# Try it:
Nothing outside the range is wanted. Repeat exactly the lines below from the one with "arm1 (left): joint" through the one with "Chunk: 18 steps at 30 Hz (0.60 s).".

# Information supplied:
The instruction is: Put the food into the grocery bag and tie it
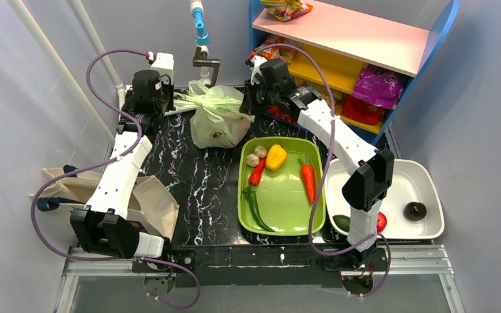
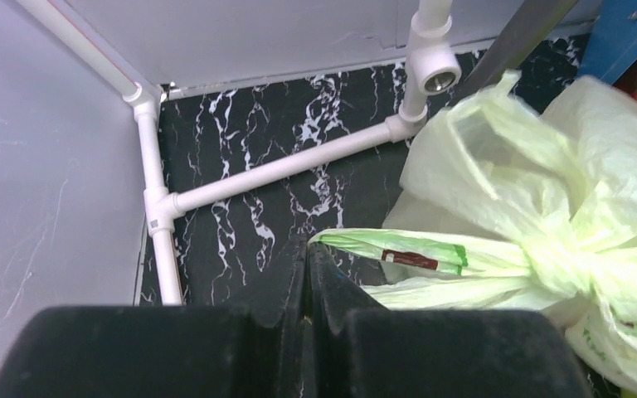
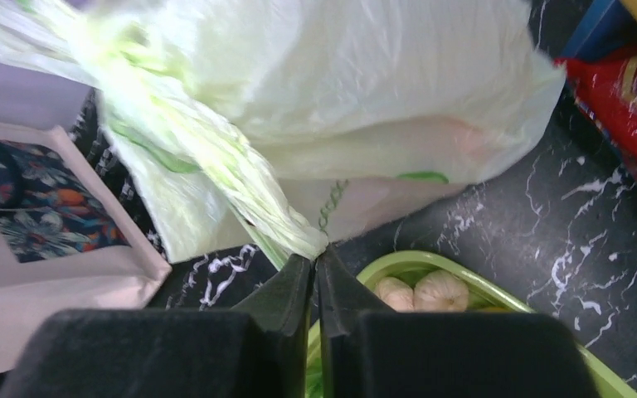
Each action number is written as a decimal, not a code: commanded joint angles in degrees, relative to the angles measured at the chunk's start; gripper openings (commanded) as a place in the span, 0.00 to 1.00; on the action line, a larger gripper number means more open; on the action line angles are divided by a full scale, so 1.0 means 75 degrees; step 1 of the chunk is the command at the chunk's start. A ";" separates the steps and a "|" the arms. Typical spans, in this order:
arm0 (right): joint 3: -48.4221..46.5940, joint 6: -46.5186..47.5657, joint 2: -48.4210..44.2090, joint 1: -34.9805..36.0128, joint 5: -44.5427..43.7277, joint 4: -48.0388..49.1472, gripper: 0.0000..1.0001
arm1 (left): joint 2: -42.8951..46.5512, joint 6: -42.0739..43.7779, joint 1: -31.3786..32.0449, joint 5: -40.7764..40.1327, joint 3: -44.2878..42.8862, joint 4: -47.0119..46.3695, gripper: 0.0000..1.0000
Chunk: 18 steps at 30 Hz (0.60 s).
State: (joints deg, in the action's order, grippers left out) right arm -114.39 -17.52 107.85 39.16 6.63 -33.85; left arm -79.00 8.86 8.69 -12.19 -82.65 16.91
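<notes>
The pale-green plastic grocery bag point(image 1: 218, 117) stands at the back middle of the black marble table, its handles knotted on top. My left gripper point(image 2: 308, 249) is shut on the bag's left handle end point(image 2: 398, 257), pulled out to the left. My right gripper point(image 3: 315, 259) is shut on the right handle end point(image 3: 216, 166), twisted taut. In the top view the left gripper point(image 1: 169, 104) and right gripper point(image 1: 248, 103) flank the bag. Food lies in a green tray point(image 1: 280, 208): yellow pepper point(image 1: 275, 156), carrot point(image 1: 308, 181), red chili point(image 1: 257, 171), garlic point(image 1: 256, 156), green chili point(image 1: 254, 207).
A white bin point(image 1: 424, 189) at right holds a dark round fruit point(image 1: 415, 210), a red item point(image 1: 381, 222) and a green one point(image 1: 341, 222). A beige canvas tote point(image 1: 150, 202) lies at left. A shelf point(image 1: 359, 39) with snack packets stands back right. White pipes point(image 2: 282, 166) run along the back.
</notes>
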 commanded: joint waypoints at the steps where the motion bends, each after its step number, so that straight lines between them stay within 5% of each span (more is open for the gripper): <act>1: 0.0409 -0.0319 0.0238 -0.0250 0.0067 -0.0772 0.20 | 0.0561 -0.0165 -0.0268 -0.0802 0.0520 -0.0285 0.13; 3: 0.0574 -0.0499 0.0140 -0.0241 0.0299 -0.1044 0.30 | 0.0961 -0.0412 -0.0268 -0.0790 0.0856 -0.0145 0.47; 6: 0.0561 -0.0642 -0.0154 -0.0232 0.0479 -0.1560 0.45 | 0.1613 -0.0697 -0.0267 -0.0794 0.1010 0.0408 0.69; 8: 0.0465 -0.0705 -0.0362 -0.0228 0.0525 -0.1903 0.51 | 0.2149 -0.0852 -0.0255 -0.0810 0.0967 0.0813 0.93; 11: 0.0464 -0.0757 -0.0721 -0.0189 0.0578 -0.2269 0.64 | 0.2861 -0.0972 -0.0255 -0.0763 0.0609 0.1647 0.98; 15: 0.0742 -0.0950 -0.1201 -0.0119 0.0680 -0.2463 0.67 | 0.3627 -0.1047 -0.0255 -0.1133 0.0032 0.2868 0.98; 16: 0.0855 -0.1164 -0.1426 -0.0072 0.0790 -0.2669 0.69 | 0.3972 -0.1700 -0.0256 -0.2224 -0.0377 0.3958 0.98; 18: 0.0961 -0.1226 -0.1534 -0.0024 0.0858 -0.2720 0.69 | 0.3955 -0.2023 -0.0253 -0.2653 -0.0687 0.4937 0.98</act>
State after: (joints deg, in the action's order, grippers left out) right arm -109.19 -25.71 99.70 39.40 13.78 -48.05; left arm -51.09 -0.36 7.77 -17.12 -82.17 39.22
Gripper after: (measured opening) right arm 0.689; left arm 0.981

# Problem solution:
arm1 (left): joint 2: -42.8951..46.5512, joint 6: -42.0739..43.7779, joint 1: -31.3786..32.0449, joint 5: -40.7764..40.1327, joint 3: -44.2878..42.8862, joint 4: -47.0119..46.3695, gripper: 0.0000..1.0000
Chunk: 18 steps at 30 Hz (0.60 s).

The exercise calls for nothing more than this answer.